TASK DETAILS
Although the records include pictures, print only the rest, exactly as written.

EXERCISE DATA
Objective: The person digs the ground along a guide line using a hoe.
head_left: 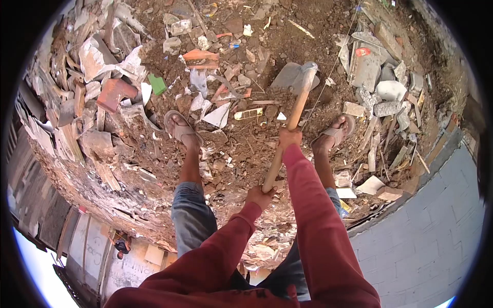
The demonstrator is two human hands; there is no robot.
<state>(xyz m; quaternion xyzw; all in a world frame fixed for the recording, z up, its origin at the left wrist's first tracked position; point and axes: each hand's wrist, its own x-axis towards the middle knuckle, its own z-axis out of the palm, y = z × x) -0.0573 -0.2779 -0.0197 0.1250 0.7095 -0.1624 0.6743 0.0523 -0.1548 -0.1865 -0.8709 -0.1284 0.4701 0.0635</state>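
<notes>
A hoe (302, 97) with a pale wooden handle slants across the ground between my feet. Its broad grey metal blade rests on the brown soil at the far end. My left hand (261, 197) is wrapped round the near end of the handle. Farther up, my right hand (291, 138) grips the same handle. Close to the blade lie a yellow-and-white wrapper (248, 114), a white triangular shard (217, 115) and broken orange tile (201, 55). A thin string or wire (336, 64) runs past the hoe's right side.
Rubble with reddish-brown tile (117, 95) is heaped on the left. More broken concrete (390, 91) lies right. My sandalled feet (186, 132) stand apart on loose soil. A grey block wall (426, 220) rises at lower right. Another person (122, 245) is at lower left.
</notes>
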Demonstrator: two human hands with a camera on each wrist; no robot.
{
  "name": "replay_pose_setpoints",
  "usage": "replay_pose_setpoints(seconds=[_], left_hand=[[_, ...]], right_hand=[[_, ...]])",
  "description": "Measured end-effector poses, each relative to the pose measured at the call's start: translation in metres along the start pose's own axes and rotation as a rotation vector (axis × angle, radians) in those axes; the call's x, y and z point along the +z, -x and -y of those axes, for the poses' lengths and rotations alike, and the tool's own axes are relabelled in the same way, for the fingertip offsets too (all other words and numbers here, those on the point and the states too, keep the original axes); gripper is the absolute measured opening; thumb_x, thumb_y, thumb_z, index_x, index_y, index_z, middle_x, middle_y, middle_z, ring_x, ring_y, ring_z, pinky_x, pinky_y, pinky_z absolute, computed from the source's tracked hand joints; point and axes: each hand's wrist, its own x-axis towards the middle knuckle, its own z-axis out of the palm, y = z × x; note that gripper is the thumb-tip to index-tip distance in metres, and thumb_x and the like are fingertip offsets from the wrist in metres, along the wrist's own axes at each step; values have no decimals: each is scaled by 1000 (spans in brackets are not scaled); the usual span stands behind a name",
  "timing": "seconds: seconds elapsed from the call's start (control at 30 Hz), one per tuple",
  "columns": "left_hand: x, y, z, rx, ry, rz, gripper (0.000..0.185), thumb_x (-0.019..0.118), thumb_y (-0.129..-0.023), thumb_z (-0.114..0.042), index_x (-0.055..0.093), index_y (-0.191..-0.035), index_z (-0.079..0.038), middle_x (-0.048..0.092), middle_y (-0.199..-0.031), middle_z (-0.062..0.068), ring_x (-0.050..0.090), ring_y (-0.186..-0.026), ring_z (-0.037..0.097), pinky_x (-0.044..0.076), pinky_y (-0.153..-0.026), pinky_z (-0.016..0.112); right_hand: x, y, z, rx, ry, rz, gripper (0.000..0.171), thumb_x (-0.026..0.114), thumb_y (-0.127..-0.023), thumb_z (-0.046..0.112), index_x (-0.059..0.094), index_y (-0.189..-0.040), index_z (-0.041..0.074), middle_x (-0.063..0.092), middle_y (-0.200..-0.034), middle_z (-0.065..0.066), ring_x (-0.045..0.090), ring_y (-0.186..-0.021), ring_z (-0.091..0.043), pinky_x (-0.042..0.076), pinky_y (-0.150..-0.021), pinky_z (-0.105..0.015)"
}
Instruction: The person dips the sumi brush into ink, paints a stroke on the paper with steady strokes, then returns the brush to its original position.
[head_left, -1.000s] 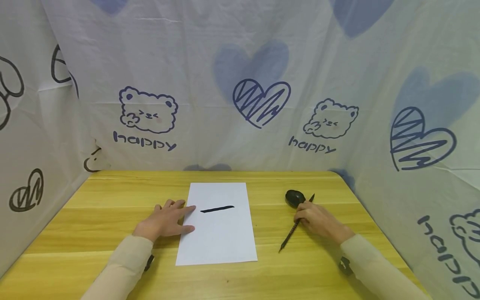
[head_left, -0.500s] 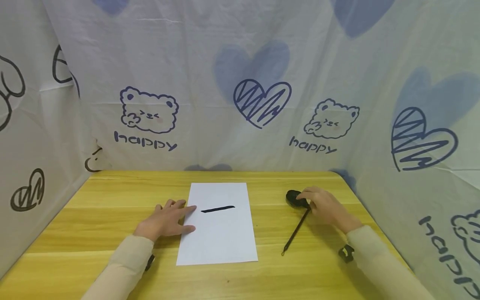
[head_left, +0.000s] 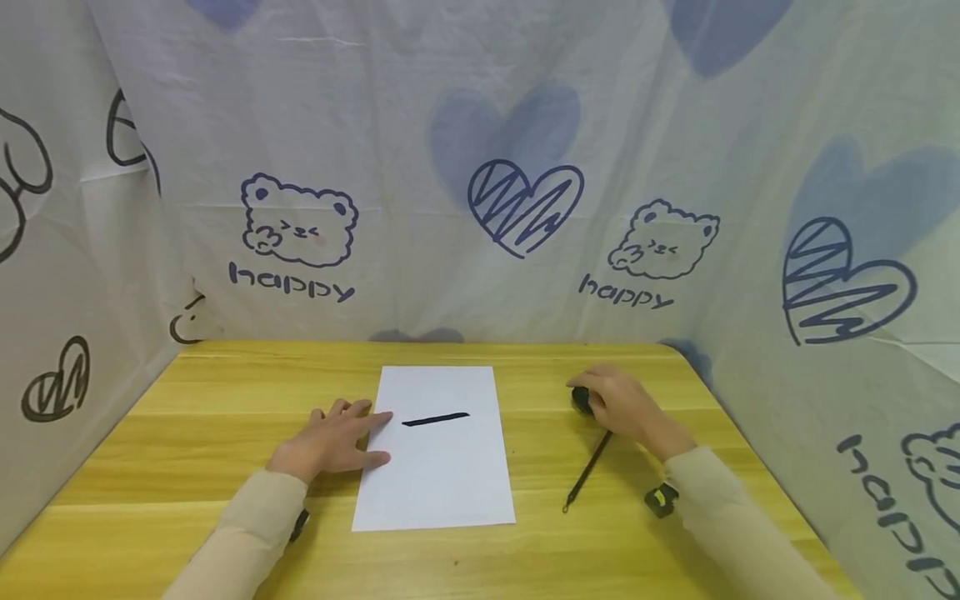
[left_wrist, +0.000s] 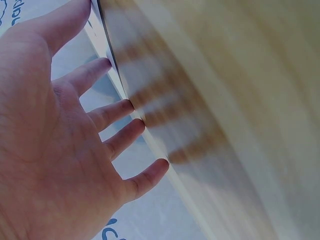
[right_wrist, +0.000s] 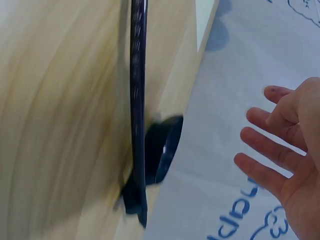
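My left hand [head_left: 330, 442] lies with spread fingers at the left edge of a white sheet of paper [head_left: 442, 492], thumb and index finger on it. A slanted black stroke [head_left: 435, 419] marks the sheet's upper half. In the left wrist view that hand [left_wrist: 75, 140] has its fingers apart, tips down on the table. To the right, a writing brush [head_left: 587, 472] leans on a small black dish [right_wrist: 167, 150], its hanging loop toward me. My right hand [head_left: 626, 408] is over the dish and hides part of both. The right wrist view shows this hand [right_wrist: 295, 135] holding nothing, fingers loosely bent.
A yellow wood-grain table [head_left: 285, 383] carries everything. White cloth [head_left: 412, 233] printed with hearts and bears hangs behind it and along both sides. A black wrist device [head_left: 662, 500] sits under the right sleeve.
My right hand has let go of the brush, leaving it against the dish, then risen and shifted left over the dish. My left hand and the paper stay in place.
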Motion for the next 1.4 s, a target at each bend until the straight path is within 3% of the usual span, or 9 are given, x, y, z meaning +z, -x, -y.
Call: replay_pose_setpoints(seconds=[0.4, 0.73, 0.93, 1.13, 1.23, 1.4], left_hand=[[3, -2, -1, 3, 7, 7, 74, 65, -94, -59, 46, -156, -22, 36, -164, 22, 34, -148, 50, 24, -113, 79], [3, -2, -1, -3, 9, 3, 75, 66, -93, -60, 48, -156, -22, 37, -164, 22, 35, -146, 49, 25, -112, 78], [0, -2, -1, 2, 0, -5, 75, 65, -94, -59, 47, -156, -22, 38, -163, 22, 35, -146, 49, 25, -111, 79], [-1, -4, 2, 9, 13, -1, 78, 65, -93, -60, 44, -157, -22, 37, -163, 24, 34, -147, 51, 24, -111, 80], [-2, -3, 2, 2, 35, 1, 80, 65, -93, -61, 42, -159, -21, 37, -163, 25, 33, -147, 53, 23, -112, 81], [-10, -2, 2, -18, 75, -31, 77, 60, -98, -58, 39, -160, -19, 34, -163, 28, 32, -147, 58, 22, -111, 84]], right_hand=[[19, -23, 36, 37, -33, 63, 33, 59, -91, -8, 75, -115, 7, 77, -111, -10, 73, -101, -27, 61, -84, -40], [29, -29, 49, 56, -82, 106, 36, 57, -92, -8, 75, -118, 10, 76, -115, -8, 73, -104, -26, 53, -67, -25], [28, -33, 52, 74, -78, 77, 37, 56, -92, -6, 76, -118, 11, 76, -116, -7, 73, -105, -26, 55, -69, -30], [26, -33, 52, 185, -48, 66, 32, 61, -97, 3, 71, -127, 7, 71, -129, -15, 66, -121, -35, 59, -90, -47], [25, -32, 52, 243, -46, 73, 34, 62, -100, 11, 65, -134, 6, 62, -141, -23, 57, -132, -44, 52, -104, -59], [22, -34, 53, 311, -35, 77, 46, 58, -104, 22, 55, -146, 3, 45, -154, -34, 40, -144, -56, 33, -119, -66]])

ANSWER TO THE PROBLEM
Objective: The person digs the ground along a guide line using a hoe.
head_left: 
The demonstrator is two human hands; there is no robot.
<state>(xyz m; quaternion xyzw; all in a world frame fixed for the recording, z up, its origin at the left wrist's first tracked position; point and axes: each hand's wrist, its own x-axis towards the middle knuckle, its own z-axis out of the palm, y = z × x) -0.0573 -0.2779 -0.0197 0.1250 0.7095 -0.1624 0.6743 0.0523 -0.1548 -0.1865 -0.8709 -0.1284 0.4701 0.0635</state>
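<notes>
A hoe (302, 97) with a pale wooden handle slants across the ground between my feet. Its broad grey metal blade rests on the brown soil at the far end. My left hand (261, 197) is wrapped round the near end of the handle. Farther up, my right hand (291, 138) grips the same handle. Close to the blade lie a yellow-and-white wrapper (248, 114), a white triangular shard (217, 115) and broken orange tile (201, 55). A thin string or wire (336, 64) runs past the hoe's right side.
Rubble with reddish-brown tile (117, 95) is heaped on the left. More broken concrete (390, 91) lies right. My sandalled feet (186, 132) stand apart on loose soil. A grey block wall (426, 220) rises at lower right. Another person (122, 245) is at lower left.
</notes>
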Demonstrator: two human hands with a camera on each wrist; no robot.
{
  "name": "replay_pose_setpoints",
  "usage": "replay_pose_setpoints(seconds=[_], left_hand=[[_, ...]], right_hand=[[_, ...]])",
  "description": "Measured end-effector poses, each relative to the pose measured at the call's start: translation in metres along the start pose's own axes and rotation as a rotation vector (axis × angle, radians) in those axes; the call's x, y and z point along the +z, -x and -y of those axes, for the poses' lengths and rotations alike, and the tool's own axes are relabelled in the same way, for the fingertip offsets too (all other words and numbers here, those on the point and the states too, keep the original axes); gripper is the absolute measured opening; thumb_x, thumb_y, thumb_z, index_x, index_y, index_z, middle_x, middle_y, middle_z, ring_x, ring_y, ring_z, pinky_x, pinky_y, pinky_z absolute, computed from the source's tracked hand joints; point and axes: each hand's wrist, its own x-axis towards the middle knuckle, its own z-axis out of the palm, y = z × x; note that gripper is the thumb-tip to index-tip distance in metres, and thumb_x and the like are fingertip offsets from the wrist in metres, along the wrist's own axes at each step; values have no decimals: each is scaled by 1000 (spans in brackets are not scaled); the usual span stands behind a name",
  "timing": "seconds: seconds elapsed from the call's start (control at 30 Hz), one per tuple",
  "columns": "left_hand: x, y, z, rx, ry, rz, gripper (0.000..0.185), thumb_x (-0.019..0.118), thumb_y (-0.129..-0.023), thumb_z (-0.114..0.042), index_x (-0.055..0.093), index_y (-0.191..-0.035), index_z (-0.079..0.038), middle_x (-0.048..0.092), middle_y (-0.199..-0.031), middle_z (-0.062..0.068), ring_x (-0.050..0.090), ring_y (-0.186..-0.026), ring_z (-0.037..0.097), pinky_x (-0.044..0.076), pinky_y (-0.153..-0.026), pinky_z (-0.016..0.112); right_hand: x, y, z, rx, ry, rz, gripper (0.000..0.171), thumb_x (-0.026..0.114), thumb_y (-0.127..-0.023), thumb_z (-0.046..0.112), index_x (-0.059..0.094), index_y (-0.189..-0.040), index_z (-0.041..0.074), middle_x (-0.063..0.092), middle_y (-0.200..-0.034), middle_z (-0.065..0.066), ring_x (-0.045..0.090), ring_y (-0.186..-0.021), ring_z (-0.091..0.043), pinky_x (-0.042..0.076), pinky_y (-0.150..-0.021), pinky_z (-0.105..0.015)"
}
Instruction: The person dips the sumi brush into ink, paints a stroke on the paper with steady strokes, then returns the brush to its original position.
[head_left, -1.000s] 
[head_left, -0.500s] 
[head_left, +0.000s] 
[left_wrist, +0.000s] 
[right_wrist, +0.000s] 
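My left hand [head_left: 330, 442] lies with spread fingers at the left edge of a white sheet of paper [head_left: 442, 492], thumb and index finger on it. A slanted black stroke [head_left: 435, 419] marks the sheet's upper half. In the left wrist view that hand [left_wrist: 75, 140] has its fingers apart, tips down on the table. To the right, a writing brush [head_left: 587, 472] leans on a small black dish [right_wrist: 167, 150], its hanging loop toward me. My right hand [head_left: 626, 408] is over the dish and hides part of both. The right wrist view shows this hand [right_wrist: 295, 135] holding nothing, fingers loosely bent.
A yellow wood-grain table [head_left: 285, 383] carries everything. White cloth [head_left: 412, 233] printed with hearts and bears hangs behind it and along both sides. A black wrist device [head_left: 662, 500] sits under the right sleeve.
My right hand has let go of the brush, leaving it against the dish, then risen and shifted left over the dish. My left hand and the paper stay in place.
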Motion for the next 1.4 s, a target at each bend until the straight path is within 3% of the usual span, or 9 are given, x, y, z meaning +z, -x, -y.
Call: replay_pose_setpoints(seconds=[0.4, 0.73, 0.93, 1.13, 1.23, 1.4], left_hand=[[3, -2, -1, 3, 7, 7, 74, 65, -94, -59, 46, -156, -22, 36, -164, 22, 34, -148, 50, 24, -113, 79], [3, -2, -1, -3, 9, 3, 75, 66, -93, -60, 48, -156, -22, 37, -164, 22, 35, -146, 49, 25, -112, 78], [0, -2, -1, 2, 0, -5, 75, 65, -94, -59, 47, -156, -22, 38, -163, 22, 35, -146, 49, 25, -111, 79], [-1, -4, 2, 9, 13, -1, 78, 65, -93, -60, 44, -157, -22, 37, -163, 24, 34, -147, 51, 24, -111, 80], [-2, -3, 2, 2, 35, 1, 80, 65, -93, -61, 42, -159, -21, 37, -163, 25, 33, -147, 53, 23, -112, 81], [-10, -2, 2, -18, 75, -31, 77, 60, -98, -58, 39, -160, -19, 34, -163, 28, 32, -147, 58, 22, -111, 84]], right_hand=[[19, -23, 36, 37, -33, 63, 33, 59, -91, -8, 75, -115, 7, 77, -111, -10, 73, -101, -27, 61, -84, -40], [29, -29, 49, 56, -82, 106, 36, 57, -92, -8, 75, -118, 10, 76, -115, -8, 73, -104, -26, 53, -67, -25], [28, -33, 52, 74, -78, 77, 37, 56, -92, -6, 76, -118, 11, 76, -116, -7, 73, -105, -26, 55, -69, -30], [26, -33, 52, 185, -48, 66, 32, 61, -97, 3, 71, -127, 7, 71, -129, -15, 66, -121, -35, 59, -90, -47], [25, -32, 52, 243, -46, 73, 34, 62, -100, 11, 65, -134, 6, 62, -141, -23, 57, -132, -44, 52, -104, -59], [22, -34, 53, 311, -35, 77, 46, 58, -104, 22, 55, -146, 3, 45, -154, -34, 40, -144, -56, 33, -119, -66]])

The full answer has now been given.